If proper regulation is made, more than half of people giving PR a bad name would no doubt, be yanked off. When would PR people stop being seeing as errand boys?
As we all know, our country is a country that is peculiar. We have so much in abundance, yet little to benefit by the citizenry. Public relations principles have been abandoned for publicity. Government’s actions and communications are not emanated from the citizenry, but rather by some “wise men” that think for us, thus negating the whole essence of public relations and deliberate, planned effort generated from the citizenry by government to introduce policies that are satisfy the needs of the citizenry. In all these, a couple professional groups have been very active in voicing their opinions. Yet, NIPR and its group of practitioners have been silent on salient issues affecting Nigeria’s image, just like they have been in recent past.
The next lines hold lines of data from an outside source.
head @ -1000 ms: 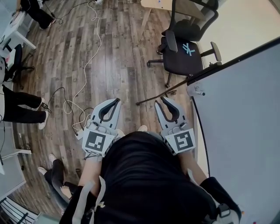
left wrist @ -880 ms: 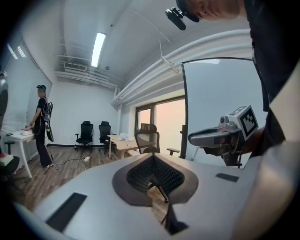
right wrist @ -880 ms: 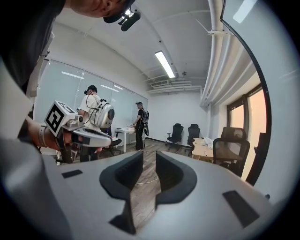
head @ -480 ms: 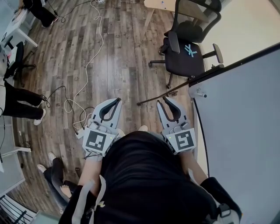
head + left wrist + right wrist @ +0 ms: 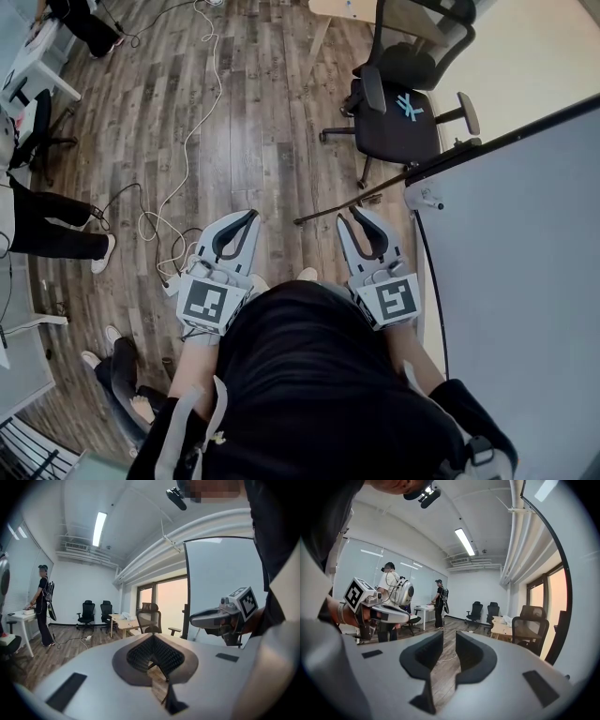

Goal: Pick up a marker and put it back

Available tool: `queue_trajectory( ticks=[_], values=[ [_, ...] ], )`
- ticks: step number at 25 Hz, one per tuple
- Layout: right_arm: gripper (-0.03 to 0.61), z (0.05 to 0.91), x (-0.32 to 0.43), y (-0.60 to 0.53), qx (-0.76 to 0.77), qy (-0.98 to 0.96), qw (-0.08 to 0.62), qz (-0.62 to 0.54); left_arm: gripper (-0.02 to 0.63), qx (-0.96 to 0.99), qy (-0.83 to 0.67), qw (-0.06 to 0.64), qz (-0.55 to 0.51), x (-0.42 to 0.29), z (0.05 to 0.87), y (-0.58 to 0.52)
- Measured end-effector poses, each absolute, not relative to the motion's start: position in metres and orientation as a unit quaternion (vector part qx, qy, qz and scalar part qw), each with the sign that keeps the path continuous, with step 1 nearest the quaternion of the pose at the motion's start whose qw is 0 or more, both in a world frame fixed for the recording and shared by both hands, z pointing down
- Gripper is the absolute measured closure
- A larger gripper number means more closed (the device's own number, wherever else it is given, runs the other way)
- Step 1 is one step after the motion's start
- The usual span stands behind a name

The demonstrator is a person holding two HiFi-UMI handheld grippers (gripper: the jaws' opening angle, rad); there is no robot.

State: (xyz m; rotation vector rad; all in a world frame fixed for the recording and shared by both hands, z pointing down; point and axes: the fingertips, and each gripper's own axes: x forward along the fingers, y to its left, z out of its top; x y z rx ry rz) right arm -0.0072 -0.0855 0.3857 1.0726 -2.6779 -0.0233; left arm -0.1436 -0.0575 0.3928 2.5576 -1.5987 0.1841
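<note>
- A plank wood floor (image 5: pixel 253 122) fills most of the head view, below a person standing in a black top (image 5: pixel 309 375).
- A tall whiteboard (image 5: pixel 525 244) stands to the person's right, its dark frame running diagonally just beside the right tool.
- A black office chair (image 5: pixel 398 112) with a blue mark on its seat sits near the whiteboard's far corner, next to a wooden desk (image 5: pixel 337 7).
- A second person in dark trousers (image 5: pixel 47 234) stands at the left edge, well apart from the tools.
- The left tool (image 5: pixel 251 218) is held at waist level and points away from the body. Its own view shows the two pads meeting at the tips, closed on nothing.
- The right tool (image 5: pixel 355 217) is held level beside it. Its jaws are slightly parted, with only bare floor showing through the narrow gap.
- A white cable (image 5: pixel 192 122) snakes across the floor toward the left tool.
- The marker cannot be picked out in any view.
</note>
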Motion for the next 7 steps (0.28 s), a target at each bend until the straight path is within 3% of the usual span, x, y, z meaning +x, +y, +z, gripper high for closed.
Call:
queue_trajectory(
  ticks=[7],
  values=[
    [0.497, 0.3875, -0.0059, -0.086, 0.369, -0.921, 0.125, -0.004, 0.604, 0.848, -0.526, 0.045, 0.055, -0.1411, 0.3938, -0.0592]
  ],
)
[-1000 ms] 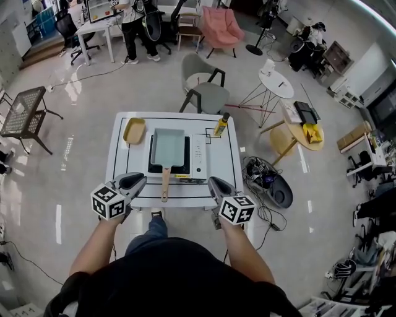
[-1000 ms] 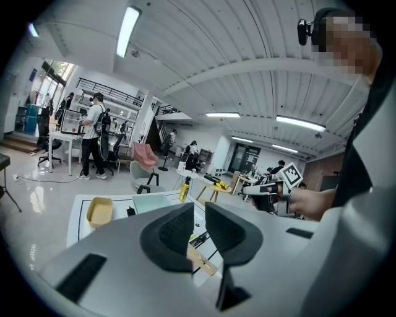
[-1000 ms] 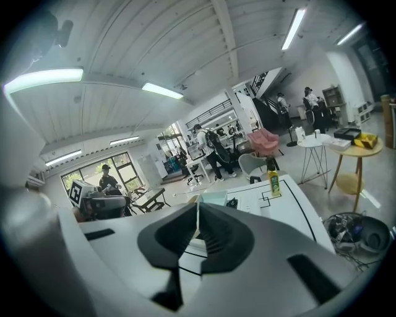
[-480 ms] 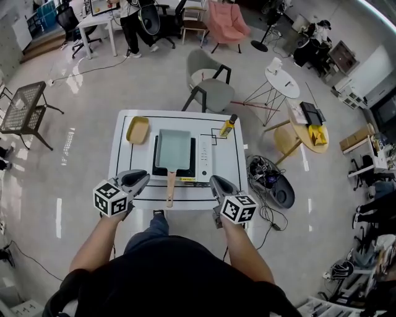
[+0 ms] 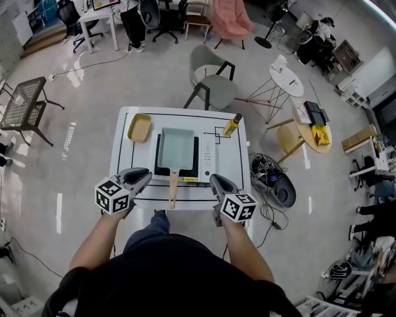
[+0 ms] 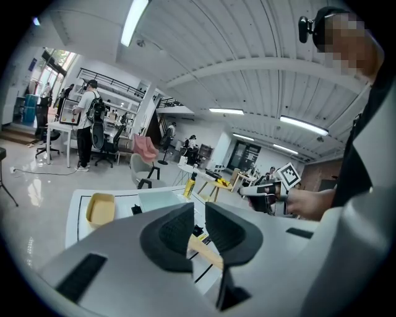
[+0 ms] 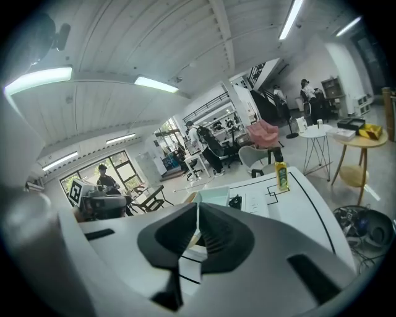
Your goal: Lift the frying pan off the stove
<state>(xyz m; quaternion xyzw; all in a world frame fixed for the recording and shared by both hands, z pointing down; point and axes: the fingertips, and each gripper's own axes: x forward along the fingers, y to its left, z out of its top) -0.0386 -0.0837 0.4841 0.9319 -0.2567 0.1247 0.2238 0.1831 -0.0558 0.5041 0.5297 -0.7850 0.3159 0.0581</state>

How then do we want people to appreciate public relations by our own definitions? The Nigerian Bar Association, for instance has consistently come up to speak legal issues, irrespective of who is involved; the accountants, engineers, doctors and host of other proud professional groups have been vocal on issues affecting their professions, yet, NIPR the supposed body on image related issues has remained in our cocoon.
One is not also surprised that a lot of crises companies find themselves in are caused by people who do not appreciate professional advice or advise given by a lot of quacks around. It’s really a cross-road situation that only re-definition of public relations practice in Nigeria can solve.